## Your instructions
Should an entry contain an image, leave the image out and repeat the entry's text exactly.

## Data listing

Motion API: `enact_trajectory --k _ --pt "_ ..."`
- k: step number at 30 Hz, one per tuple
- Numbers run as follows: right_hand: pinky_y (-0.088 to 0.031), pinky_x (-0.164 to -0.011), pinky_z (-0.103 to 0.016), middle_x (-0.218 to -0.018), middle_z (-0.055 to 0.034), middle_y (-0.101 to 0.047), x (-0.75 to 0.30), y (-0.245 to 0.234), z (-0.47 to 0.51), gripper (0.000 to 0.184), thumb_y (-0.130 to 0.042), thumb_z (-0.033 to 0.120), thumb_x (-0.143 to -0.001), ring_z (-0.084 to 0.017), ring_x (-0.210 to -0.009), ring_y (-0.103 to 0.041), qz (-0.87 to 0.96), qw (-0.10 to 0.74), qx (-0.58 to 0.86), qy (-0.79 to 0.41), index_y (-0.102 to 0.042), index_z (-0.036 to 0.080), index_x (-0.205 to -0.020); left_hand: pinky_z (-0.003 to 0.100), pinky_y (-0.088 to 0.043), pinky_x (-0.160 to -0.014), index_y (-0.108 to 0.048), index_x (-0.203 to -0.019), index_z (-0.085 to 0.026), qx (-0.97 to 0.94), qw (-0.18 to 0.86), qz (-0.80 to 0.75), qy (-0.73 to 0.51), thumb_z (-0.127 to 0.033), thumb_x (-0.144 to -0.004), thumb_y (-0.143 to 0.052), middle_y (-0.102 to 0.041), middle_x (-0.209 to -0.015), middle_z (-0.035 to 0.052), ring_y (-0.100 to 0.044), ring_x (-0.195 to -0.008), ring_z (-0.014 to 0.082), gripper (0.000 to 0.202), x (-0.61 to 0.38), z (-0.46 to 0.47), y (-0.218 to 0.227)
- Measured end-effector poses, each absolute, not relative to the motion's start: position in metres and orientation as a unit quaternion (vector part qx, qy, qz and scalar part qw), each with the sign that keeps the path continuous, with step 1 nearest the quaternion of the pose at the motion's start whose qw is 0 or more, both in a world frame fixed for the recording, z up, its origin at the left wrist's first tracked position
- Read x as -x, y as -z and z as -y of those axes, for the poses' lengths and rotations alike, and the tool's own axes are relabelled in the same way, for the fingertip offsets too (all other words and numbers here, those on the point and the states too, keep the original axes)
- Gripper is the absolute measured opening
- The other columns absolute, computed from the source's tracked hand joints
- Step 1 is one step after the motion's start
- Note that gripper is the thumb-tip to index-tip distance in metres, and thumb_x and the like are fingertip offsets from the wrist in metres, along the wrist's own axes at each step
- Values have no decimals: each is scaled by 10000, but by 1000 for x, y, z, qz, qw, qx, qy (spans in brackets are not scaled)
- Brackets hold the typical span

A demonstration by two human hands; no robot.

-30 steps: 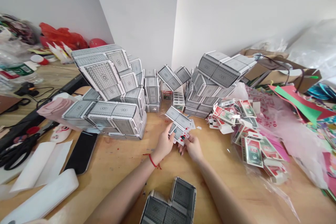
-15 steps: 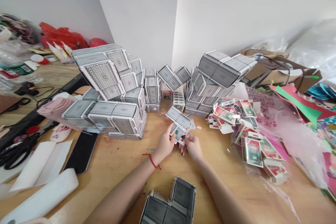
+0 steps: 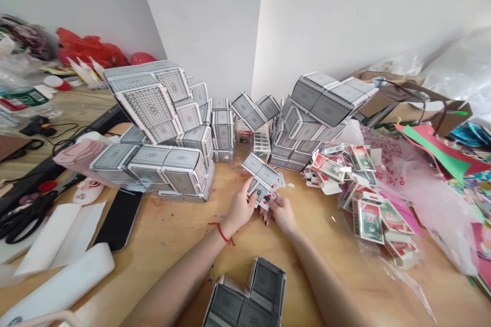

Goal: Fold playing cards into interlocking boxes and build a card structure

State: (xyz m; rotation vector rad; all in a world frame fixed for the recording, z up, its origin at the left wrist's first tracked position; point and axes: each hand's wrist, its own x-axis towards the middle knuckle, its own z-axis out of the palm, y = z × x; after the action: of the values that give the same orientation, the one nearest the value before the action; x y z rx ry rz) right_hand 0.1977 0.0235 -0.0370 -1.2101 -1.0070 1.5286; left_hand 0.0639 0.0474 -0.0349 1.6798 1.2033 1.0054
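Both hands hold a small folded card box (image 3: 263,176) with a grey patterned back and red-marked card faces, at the middle of the wooden table (image 3: 172,232). My left hand (image 3: 241,208), with a red string at the wrist, grips its lower left side. My right hand (image 3: 282,213) pinches its lower right edge. Large stacks of similar grey boxes (image 3: 153,122) rise beyond the left hand. Another stack (image 3: 316,107) stands farther right, and a smaller group (image 3: 245,296) lies nearest me, below both forearms.
A heap of red and green printed boxes (image 3: 364,199) lies on clear plastic at right. Black scissors (image 3: 26,225), a black phone (image 3: 118,219) and a white tube (image 3: 57,283) lie at left. A paper bag (image 3: 410,107) and coloured sheets (image 3: 441,156) sit at far right, against the wall.
The view has tilted slightly. Both hands keep hold of the small box in nearly the same spot, with only slight finger shifts.
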Motion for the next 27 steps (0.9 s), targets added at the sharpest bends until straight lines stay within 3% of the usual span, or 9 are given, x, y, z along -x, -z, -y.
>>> enact_trajectory --k 6,12,27 --pt "-442 -371 -217 -673 -55 -641 -211 35 -25 299 -569 439 -702 -113 -416 -554 412 424 414 -692 -477 156 -728 295 -467 -774 -401 -1208 -166 -654 434 -476 -396 -234 -807 -425 -579 -1084 88 -573 -881 156 408 -62 -48 32" --pt "-492 -555 -308 -819 -113 -647 -222 30 -26 351 -624 443 -662 -162 -585 -611 429 380 346 -743 -538 135 -807 322 -443 -844 -415 -1190 -131 -622 465 -459 -432 -248 -806 -435 -548 -1138 110 -542 -983 176 401 -59 -51 32" --pt "-460 -468 -251 -602 -7 -617 -208 38 -27 254 -647 389 -627 -117 -441 -534 494 437 442 -608 -548 161 -679 358 -368 -946 -371 -1262 -168 -640 523 -403 -394 -254 -788 -448 -453 -1267 87 -446 -1130 198 488 -54 -49 32"
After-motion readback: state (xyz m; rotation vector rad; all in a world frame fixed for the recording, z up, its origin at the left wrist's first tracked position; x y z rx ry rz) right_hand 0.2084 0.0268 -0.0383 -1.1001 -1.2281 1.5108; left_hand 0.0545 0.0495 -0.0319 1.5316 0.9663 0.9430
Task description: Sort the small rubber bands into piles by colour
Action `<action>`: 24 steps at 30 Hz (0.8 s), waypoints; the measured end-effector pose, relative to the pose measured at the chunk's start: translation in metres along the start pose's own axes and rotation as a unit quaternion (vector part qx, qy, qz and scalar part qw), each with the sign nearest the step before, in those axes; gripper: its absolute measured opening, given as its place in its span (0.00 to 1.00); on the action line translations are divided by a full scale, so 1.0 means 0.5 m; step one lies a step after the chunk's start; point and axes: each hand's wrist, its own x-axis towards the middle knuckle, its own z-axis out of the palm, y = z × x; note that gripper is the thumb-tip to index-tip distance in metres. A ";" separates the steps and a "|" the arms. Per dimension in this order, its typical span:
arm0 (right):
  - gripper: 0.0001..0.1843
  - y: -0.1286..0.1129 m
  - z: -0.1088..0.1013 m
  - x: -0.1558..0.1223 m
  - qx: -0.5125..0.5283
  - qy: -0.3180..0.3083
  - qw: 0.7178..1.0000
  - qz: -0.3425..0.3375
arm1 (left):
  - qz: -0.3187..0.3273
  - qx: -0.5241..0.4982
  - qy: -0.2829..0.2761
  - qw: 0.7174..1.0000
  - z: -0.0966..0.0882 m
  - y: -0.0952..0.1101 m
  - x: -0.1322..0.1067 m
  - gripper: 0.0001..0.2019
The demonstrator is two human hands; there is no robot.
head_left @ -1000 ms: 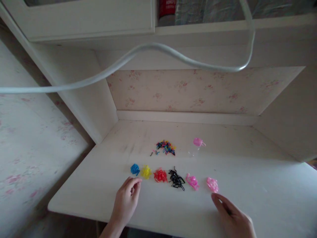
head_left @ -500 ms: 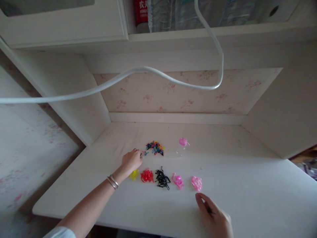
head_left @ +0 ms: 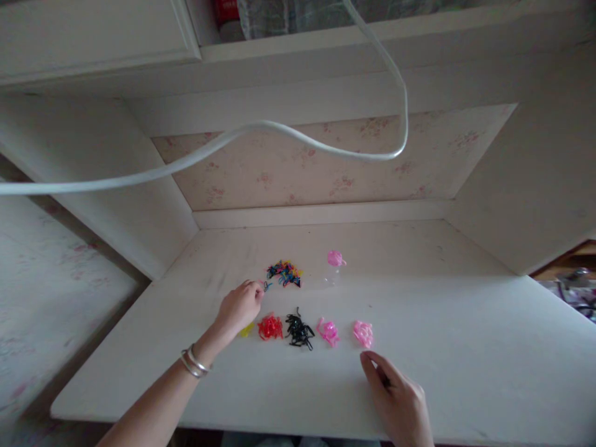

## Written solution
Motion API: `enact_trajectory --k _ --pt "_ ..."`
- k: step number at 30 Hz, one per tuple
- Numbers run as follows: right_hand: pinky_y (-0.088 to 0.031), pinky_x (-0.164 to -0.011), pinky_z (-0.103 to 0.016), middle_x (-0.218 to -0.018), middle_z (-0.055 to 0.034), middle_y (-0.101 to 0.047), x (-0.75 to 0.30), y (-0.245 to 0.234), z (-0.47 to 0.51), gripper (0.000 to 0.184), thumb_y (-0.130 to 0.042), thumb_z (-0.033 to 0.120), thumb_x (-0.143 to -0.001), ring_z (-0.084 to 0.017), ring_x (-0.210 to -0.009), ring_y (-0.103 to 0.041), qz (-0.87 to 0.96), qw (-0.10 to 0.74), qx (-0.58 to 0.86), qy (-0.79 to 0.41), index_y (-0.102 to 0.042), index_z (-0.036 to 0.080), index_x (-0.205 to -0.020); left_hand: pinky_z (-0.003 to 0.100), pinky_y (-0.088 to 0.043), pinky_x (-0.160 to -0.014), index_y (-0.108 to 0.048), index_x (-0.203 to -0.019), index_z (-0.085 to 0.026), qx (-0.97 to 0.94), qw (-0.18 to 0.86), qz (-0.80 to 0.75), qy (-0.73 to 0.51), thumb_z (-0.127 to 0.033), thumb_x (-0.144 to -0.004), thumb_y (-0.143 to 0.052), middle_y (-0.102 to 0.041), middle_x (-0.209 to -0.015), middle_z (-0.035 to 0.052), ring_y (-0.100 to 0.044), ring_x (-0.195 to -0.008), ring_z (-0.014 to 0.082), gripper (0.000 to 0.202), x (-0.61 to 0.38), z (-0.46 to 0.47), y (-0.218 to 0.227)
- Measured end-effector poses, each absolute, not relative to the motion's start: position in metres and orientation as a unit quaternion (vector part qx, qy, qz and scalar part qw), each with the sign that keeps the path continuous, with step 1 nearest the quaternion of the pose at the motion's start whose qw is 0 or more, both in a world frame fixed for the recording, z up, its origin at the left wrist's first tracked position
- Read x as -x, y as -z and z as -y of those axes, for the poses' lengths and rotations alike, and the tool's own axes are relabelled in the same way, for the fingertip offsets too (all other words and numbers here, those on the point and the states too, keep the original axes)
- Gripper is the absolute measured opening
- The other columns absolute, computed from the source's tracked hand joints
- Step 1 is one step after the motion's start
- Note that gripper is the thumb-tip to index-tip distance in metres, and thumb_x and the like are fingertip offsets from the wrist in metres, along the wrist's own axes at each step
- Values have no decimals: each is scaled by 10000, but by 1000 for x, y, z, qz, qw, qx, qy (spans in brackets are not scaled)
- Brackets hold the typical span

A demonstration by two human hands; no robot.

-30 steps: 
-15 steps: 
+0 steps: 

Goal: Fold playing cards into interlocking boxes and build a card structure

State: (xyz m; rotation vector rad; all in a world frame fixed for the recording, z up, its origin at the left wrist's first tracked position; point and axes: each hand's wrist, its own x-axis towards the middle knuckle, its own z-axis out of the palm, y = z × x; after the action: of the values that give the same orientation, the one nearest the value before the action; x y z rx ry rz) right_hand 0.1977 0.0235 -0.0370 -1.2101 -1.0070 1.5286; left_hand 0.0639 0.0474 -0.0349 1.6798 1.2033 1.0054
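Both hands hold a small folded card box (image 3: 263,176) with a grey patterned back and red-marked card faces, at the middle of the wooden table (image 3: 172,232). My left hand (image 3: 241,208), with a red string at the wrist, grips its lower left side. My right hand (image 3: 282,213) pinches its lower right edge. Large stacks of similar grey boxes (image 3: 153,122) rise beyond the left hand. Another stack (image 3: 316,107) stands farther right, and a smaller group (image 3: 245,296) lies nearest me, below both forearms.
A heap of red and green printed boxes (image 3: 364,199) lies on clear plastic at right. Black scissors (image 3: 26,225), a black phone (image 3: 118,219) and a white tube (image 3: 57,283) lie at left. A paper bag (image 3: 410,107) and coloured sheets (image 3: 441,156) sit at far right, against the wall.
The view has tilted slightly. Both hands keep hold of the small box in nearly the same spot, with only slight finger shifts.
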Motion for the next 27 steps (0.9 s), targets added at the sharpest bends until straight lines stay within 3% of the usual span, or 9 are given, x, y, z along -x, -z, -y.
>>> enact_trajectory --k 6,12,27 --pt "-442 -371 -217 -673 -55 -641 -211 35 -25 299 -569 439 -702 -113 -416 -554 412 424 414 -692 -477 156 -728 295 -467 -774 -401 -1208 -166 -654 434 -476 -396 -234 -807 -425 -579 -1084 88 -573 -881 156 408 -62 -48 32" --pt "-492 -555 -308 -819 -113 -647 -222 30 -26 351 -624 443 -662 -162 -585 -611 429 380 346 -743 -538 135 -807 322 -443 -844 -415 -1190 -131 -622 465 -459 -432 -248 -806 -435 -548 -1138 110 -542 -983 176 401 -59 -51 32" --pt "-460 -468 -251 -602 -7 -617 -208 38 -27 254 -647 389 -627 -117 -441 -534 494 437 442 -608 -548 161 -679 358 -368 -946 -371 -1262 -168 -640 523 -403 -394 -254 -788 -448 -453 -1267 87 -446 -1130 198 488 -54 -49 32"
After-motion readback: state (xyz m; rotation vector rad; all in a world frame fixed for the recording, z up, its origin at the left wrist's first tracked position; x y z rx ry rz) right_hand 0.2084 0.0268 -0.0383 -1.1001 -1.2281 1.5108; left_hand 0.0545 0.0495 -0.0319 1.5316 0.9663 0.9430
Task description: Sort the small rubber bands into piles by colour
Action `<action>`: 24 steps at 30 Hz (0.8 s), waypoints; the measured end-effector pose, relative to the pose measured at the chunk's start: translation in metres along the start pose's own axes and rotation as a unit quaternion (vector part qx, qy, qz and scalar part qw), each with the sign nearest the step before, in those axes; gripper: its absolute measured opening, given as its place in its span (0.00 to 1.00); on the action line translations are divided by a full scale, so 1.0 means 0.5 m; step one lies a step after the chunk's start; point and axes: each hand's wrist, its own x-axis towards the middle knuckle, its own z-axis out of the palm, y = z × x; note that gripper is the thumb-tip to index-tip distance in metres. A ";" separates the steps and a "|" the arms. Per dimension in this order, its typical span:
arm0 (right):
  - gripper: 0.0001..0.1843
  - y: -0.1286..0.1129 m
  - z: -0.1088..0.1013 m
  - x: -0.1558..0.1223 m
  - qx: -0.5125..0.5283
  - qy: -0.3180..0.3083
  - qw: 0.7178..1.0000
  - qz: -0.3425..0.3375
arm1 (left):
  - qz: -0.3187..0.3273
  - qx: -0.5241..0.4982
  - qy: -0.2829..0.2761
  - qw: 0.7174..1.0000
  - z: -0.0966..0.0882 m
  - y: -0.0952..0.1101 m
  - x: -0.1322..0.1067 m
  - gripper: 0.0001..0.2019
The demonstrator is two human hands; there is no robot.
head_left @ -1000 ms: 
head_left @ -500 ms: 
head_left @ +0 ms: 

Nothing remains to be done, and the exercise is complete.